For both groups, the mean recovery period between dives was 4.55 ± 1.19
minutes.
All
divers completed the study, and none of the divers suffered decompression
sickness.
No
increase in pre-occlusion brachial artery diameter was observed for either
group. An FMD decrease was, however, observed in the control group before and
after the dives (95.3 ± 2.9% of pre-dive values, P<0.001); whereas the FMD
was increased in the chocolate group (104.1 ± 2.9% of pre-dive values; P<0.01).
The difference between the 2 groups was statistically significant (P<0.001).
Regarding microcirculation, no variations were found in the 2 groups between
the values before and after the dives of the peak-to-peak time, described as
"the time taken for pressure to propagate along the aorta and large
arteries to the major site of reflection in the lower body and back to the root
of the subclavian artery." Further, no variations were observed in the
arterial rigidity values. A reduction in circulating NO was observed after the
dives in the control group (P<0.05) but no NO variation was seen in the
chocolate group (P>0.05). No variations in oxidative stress markers were
observed for either group.
The
authors explain that physical exercise is known to increase NO production and
that, under normal conditions, physical training enhances endothelial function.

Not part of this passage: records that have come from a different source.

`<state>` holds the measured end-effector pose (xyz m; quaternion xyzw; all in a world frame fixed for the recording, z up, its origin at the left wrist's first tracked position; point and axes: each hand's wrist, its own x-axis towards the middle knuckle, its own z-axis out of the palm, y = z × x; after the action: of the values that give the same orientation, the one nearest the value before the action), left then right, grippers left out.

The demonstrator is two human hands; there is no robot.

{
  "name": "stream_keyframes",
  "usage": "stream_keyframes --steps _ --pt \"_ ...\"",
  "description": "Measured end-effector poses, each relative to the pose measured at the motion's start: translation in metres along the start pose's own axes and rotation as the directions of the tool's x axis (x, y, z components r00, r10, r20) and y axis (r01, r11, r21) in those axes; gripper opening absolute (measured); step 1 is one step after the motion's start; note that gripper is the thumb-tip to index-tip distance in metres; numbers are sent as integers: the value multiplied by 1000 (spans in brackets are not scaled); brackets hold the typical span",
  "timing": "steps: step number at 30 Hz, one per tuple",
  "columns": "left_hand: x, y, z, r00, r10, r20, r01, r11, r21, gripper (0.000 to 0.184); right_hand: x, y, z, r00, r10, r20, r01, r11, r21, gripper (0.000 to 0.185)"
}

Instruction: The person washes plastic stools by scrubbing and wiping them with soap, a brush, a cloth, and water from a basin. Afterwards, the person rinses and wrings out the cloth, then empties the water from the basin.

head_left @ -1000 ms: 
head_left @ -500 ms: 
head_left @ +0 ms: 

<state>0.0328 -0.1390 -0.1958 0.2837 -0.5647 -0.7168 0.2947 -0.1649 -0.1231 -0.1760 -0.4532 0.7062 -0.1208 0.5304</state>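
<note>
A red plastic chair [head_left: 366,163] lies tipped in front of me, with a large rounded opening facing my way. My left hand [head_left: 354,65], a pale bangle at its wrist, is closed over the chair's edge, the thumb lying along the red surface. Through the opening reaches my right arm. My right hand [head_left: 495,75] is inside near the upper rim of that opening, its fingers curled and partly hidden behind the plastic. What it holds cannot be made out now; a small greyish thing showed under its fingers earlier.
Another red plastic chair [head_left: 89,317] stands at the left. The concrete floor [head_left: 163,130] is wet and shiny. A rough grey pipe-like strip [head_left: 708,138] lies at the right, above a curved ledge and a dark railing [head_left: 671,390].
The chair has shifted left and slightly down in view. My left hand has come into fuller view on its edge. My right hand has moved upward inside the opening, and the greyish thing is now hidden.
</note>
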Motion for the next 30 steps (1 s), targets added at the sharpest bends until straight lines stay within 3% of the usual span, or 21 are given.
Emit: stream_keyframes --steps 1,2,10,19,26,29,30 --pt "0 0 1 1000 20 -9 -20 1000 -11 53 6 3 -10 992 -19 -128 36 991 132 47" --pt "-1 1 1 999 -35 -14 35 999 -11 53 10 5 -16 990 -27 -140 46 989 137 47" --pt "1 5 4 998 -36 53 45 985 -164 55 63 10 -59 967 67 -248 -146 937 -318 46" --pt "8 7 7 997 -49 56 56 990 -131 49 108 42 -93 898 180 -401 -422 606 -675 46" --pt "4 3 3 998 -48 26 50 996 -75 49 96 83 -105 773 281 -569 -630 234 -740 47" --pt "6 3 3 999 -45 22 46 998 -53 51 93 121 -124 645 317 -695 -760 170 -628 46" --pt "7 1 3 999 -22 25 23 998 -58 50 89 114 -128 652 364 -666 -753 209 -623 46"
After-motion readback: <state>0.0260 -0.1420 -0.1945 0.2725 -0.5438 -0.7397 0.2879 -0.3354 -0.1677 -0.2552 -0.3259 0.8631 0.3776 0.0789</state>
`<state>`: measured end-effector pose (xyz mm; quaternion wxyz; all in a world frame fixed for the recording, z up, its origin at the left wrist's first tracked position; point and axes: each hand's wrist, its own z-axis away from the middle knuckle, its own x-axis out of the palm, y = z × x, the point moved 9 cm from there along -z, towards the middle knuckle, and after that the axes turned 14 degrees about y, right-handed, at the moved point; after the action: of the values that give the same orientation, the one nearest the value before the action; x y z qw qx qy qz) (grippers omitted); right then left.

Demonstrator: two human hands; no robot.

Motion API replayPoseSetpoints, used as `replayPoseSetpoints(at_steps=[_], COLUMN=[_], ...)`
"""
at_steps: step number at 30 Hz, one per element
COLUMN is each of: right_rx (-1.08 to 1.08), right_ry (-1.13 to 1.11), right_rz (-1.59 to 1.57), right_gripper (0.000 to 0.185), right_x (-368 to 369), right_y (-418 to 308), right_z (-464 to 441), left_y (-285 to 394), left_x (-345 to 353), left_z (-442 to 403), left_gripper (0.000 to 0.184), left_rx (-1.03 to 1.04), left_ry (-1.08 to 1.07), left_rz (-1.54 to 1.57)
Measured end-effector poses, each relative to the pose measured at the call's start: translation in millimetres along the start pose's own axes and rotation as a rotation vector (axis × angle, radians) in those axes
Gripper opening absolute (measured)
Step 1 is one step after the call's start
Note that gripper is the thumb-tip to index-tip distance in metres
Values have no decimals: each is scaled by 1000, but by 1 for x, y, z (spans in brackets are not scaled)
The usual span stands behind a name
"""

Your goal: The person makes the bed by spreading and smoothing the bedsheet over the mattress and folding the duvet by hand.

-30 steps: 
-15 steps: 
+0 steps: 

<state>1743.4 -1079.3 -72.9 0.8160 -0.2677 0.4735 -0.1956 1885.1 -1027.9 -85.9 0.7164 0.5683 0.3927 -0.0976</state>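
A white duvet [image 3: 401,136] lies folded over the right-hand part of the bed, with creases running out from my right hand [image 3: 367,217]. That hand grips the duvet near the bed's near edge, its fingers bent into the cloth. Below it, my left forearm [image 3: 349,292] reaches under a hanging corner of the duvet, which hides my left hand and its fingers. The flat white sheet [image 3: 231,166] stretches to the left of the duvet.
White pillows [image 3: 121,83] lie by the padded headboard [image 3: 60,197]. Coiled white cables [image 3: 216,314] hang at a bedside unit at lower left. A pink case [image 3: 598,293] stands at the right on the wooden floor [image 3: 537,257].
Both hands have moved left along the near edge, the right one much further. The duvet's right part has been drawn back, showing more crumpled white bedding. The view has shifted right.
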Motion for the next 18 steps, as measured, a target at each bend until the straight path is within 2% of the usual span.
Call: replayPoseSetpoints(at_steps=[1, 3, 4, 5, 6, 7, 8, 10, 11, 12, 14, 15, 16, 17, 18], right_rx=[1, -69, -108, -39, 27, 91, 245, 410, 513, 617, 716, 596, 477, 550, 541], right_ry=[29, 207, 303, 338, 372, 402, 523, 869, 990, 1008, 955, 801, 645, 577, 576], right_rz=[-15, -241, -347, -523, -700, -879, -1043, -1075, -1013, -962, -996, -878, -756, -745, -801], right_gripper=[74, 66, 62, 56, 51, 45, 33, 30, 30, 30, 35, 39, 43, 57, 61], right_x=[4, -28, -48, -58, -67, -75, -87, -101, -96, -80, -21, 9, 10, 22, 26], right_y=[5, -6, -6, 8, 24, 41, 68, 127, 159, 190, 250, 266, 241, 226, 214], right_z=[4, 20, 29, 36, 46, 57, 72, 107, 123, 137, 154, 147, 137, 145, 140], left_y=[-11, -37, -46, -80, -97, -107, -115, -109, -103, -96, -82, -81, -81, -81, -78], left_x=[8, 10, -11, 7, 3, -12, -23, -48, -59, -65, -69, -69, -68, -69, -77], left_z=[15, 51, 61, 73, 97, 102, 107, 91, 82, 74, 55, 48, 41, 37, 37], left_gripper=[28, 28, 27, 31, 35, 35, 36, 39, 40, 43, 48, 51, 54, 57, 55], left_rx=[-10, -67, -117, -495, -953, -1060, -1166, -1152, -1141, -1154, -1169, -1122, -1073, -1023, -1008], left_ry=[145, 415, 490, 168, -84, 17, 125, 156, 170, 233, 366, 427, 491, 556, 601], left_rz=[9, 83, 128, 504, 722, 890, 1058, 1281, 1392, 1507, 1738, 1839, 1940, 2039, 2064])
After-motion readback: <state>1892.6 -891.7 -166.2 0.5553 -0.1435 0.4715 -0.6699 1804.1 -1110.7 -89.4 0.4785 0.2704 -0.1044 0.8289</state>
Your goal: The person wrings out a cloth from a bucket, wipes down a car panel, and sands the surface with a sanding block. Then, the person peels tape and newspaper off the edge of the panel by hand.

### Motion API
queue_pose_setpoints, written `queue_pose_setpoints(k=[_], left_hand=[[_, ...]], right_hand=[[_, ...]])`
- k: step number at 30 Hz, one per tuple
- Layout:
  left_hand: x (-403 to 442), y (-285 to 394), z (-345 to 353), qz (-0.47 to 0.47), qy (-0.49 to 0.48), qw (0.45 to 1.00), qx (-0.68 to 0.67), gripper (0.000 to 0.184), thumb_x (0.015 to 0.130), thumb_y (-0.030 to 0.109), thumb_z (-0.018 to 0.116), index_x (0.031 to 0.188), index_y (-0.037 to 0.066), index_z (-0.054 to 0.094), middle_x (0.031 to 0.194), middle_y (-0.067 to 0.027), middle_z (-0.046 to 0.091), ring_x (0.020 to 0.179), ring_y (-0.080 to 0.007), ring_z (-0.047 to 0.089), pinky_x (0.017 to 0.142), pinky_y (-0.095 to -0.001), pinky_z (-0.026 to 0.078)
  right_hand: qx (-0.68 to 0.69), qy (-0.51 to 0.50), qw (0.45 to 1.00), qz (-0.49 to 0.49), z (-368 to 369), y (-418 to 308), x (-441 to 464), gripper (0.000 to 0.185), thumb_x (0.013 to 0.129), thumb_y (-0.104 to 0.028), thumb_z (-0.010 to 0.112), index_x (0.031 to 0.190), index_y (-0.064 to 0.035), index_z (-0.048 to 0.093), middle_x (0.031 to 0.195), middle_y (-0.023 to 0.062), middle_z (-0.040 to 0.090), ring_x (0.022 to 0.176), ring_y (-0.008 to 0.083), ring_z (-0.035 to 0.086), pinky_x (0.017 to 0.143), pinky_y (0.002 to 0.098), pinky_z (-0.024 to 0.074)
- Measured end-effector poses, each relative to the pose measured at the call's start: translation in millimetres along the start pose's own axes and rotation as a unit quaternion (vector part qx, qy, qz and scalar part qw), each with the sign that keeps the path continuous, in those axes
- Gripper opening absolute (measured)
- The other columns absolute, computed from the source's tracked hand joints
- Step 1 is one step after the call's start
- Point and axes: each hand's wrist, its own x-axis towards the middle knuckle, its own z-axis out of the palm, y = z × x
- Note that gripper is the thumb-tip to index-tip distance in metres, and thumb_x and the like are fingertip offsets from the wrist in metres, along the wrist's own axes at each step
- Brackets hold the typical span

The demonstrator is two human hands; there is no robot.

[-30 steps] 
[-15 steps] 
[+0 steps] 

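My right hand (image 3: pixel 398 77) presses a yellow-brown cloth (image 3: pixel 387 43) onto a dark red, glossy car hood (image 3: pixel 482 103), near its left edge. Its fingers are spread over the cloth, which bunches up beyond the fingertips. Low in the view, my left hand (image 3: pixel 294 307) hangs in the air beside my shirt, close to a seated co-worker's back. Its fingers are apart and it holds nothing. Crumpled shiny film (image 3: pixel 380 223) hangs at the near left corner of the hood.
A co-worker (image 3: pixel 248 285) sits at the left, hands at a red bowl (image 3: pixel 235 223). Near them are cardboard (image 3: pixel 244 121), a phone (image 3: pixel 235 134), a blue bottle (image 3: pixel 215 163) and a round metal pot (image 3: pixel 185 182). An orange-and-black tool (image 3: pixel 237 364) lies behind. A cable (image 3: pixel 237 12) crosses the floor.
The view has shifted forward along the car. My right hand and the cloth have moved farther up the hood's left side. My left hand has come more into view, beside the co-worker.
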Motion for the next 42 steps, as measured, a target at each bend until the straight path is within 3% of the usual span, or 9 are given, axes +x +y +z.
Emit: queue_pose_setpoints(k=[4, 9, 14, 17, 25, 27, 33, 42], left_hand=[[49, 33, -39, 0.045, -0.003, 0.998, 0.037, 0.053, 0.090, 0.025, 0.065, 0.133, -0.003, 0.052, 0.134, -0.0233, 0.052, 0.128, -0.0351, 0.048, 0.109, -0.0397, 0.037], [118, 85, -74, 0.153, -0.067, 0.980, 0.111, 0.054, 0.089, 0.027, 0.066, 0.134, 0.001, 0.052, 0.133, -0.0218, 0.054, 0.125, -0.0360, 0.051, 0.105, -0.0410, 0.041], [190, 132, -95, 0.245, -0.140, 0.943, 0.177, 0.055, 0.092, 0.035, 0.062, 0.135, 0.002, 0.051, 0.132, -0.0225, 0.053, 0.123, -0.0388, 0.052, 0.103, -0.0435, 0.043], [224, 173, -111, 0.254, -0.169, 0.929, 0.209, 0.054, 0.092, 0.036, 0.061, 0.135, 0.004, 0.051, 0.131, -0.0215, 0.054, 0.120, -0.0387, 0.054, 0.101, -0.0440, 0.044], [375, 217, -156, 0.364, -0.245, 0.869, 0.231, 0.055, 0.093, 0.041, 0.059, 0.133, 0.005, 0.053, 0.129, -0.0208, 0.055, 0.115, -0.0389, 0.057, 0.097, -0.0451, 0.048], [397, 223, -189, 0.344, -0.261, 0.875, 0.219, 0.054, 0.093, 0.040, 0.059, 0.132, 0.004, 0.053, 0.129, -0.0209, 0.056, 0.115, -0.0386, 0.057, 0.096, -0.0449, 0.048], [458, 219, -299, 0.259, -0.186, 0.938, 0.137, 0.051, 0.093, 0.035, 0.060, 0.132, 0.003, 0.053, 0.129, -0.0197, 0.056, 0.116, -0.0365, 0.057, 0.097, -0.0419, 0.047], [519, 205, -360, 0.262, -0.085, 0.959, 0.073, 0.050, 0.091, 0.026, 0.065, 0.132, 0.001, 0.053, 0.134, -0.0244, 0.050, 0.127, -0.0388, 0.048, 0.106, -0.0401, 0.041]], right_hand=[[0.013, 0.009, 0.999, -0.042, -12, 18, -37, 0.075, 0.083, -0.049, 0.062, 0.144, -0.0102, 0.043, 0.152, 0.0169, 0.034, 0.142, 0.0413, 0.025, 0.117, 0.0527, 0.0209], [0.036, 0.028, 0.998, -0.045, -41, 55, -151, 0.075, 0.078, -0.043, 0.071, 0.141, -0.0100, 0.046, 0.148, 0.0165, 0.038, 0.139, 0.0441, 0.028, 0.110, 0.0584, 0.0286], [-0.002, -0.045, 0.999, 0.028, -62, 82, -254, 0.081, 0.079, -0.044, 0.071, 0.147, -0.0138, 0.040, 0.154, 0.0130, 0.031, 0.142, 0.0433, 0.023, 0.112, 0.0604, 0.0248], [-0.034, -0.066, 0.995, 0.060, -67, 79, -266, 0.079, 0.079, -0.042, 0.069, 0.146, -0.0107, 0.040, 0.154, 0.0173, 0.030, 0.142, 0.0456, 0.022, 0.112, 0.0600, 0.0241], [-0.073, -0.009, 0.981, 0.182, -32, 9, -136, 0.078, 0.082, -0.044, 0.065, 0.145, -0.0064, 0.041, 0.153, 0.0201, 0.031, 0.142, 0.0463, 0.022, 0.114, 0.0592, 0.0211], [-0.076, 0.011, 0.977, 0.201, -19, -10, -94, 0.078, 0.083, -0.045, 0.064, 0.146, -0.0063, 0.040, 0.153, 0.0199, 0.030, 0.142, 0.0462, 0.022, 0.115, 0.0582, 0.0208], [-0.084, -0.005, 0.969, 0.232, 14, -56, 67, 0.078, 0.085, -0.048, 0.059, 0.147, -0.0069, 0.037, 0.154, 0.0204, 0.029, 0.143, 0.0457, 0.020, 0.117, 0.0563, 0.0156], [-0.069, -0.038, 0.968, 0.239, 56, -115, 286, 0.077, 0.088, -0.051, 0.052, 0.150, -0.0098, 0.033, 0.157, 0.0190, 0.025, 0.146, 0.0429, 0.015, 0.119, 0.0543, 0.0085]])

"This phenomenon was not found in this study: we have instead found a
decrease in NO in the control group." They explain several factors that
may have counterbalanced the NO production normally induced by exercise:
"We could therefore consider that here the decrease in circulating NO in
the control group is due to the additional effect of cold. The increase in NO
production linked to the cardiovascular effort would here not be enough to
compensate the combined effect of oxidative stress, hyperoxia at the start of
the dive, hypoxia of the end of the dive and the cold."
The
increase in FMD in the chocolate group could be explained by the antioxidative
characteristics of the chocolate. "The antioxidant characteristics of
chocolate are then maybe responsible for the FMD increase without circulating
NO increase after the dive, but the underlying mechanisms remain to be determined."
The
authors conclude that the antioxidants in dark chocolate scavenge the free
radicals produced during breath-hold diving and suggest that ingesting 30 g of
dark chocolate 1 hour before a dive could help prevent the endothelial
dysfunction observed after a series of breath-hold dives.
―Shari
Henson
References
1Grassi D, Desideri G,
Necozione S, et al. Protective effects of flavanol-rich dark chocolate on
endothelial function and wave reflection during acute hyperglycemia. Hypertension. 2012;60(3):827-832.
2Monahan KD. Effect of
cocoa/chocolate ingestion on brachial artery flow-mediated dilation and its
relevance to cardiovascular health and disease in humans. Arch Biochem Biophys. 2012;527(2):90-94.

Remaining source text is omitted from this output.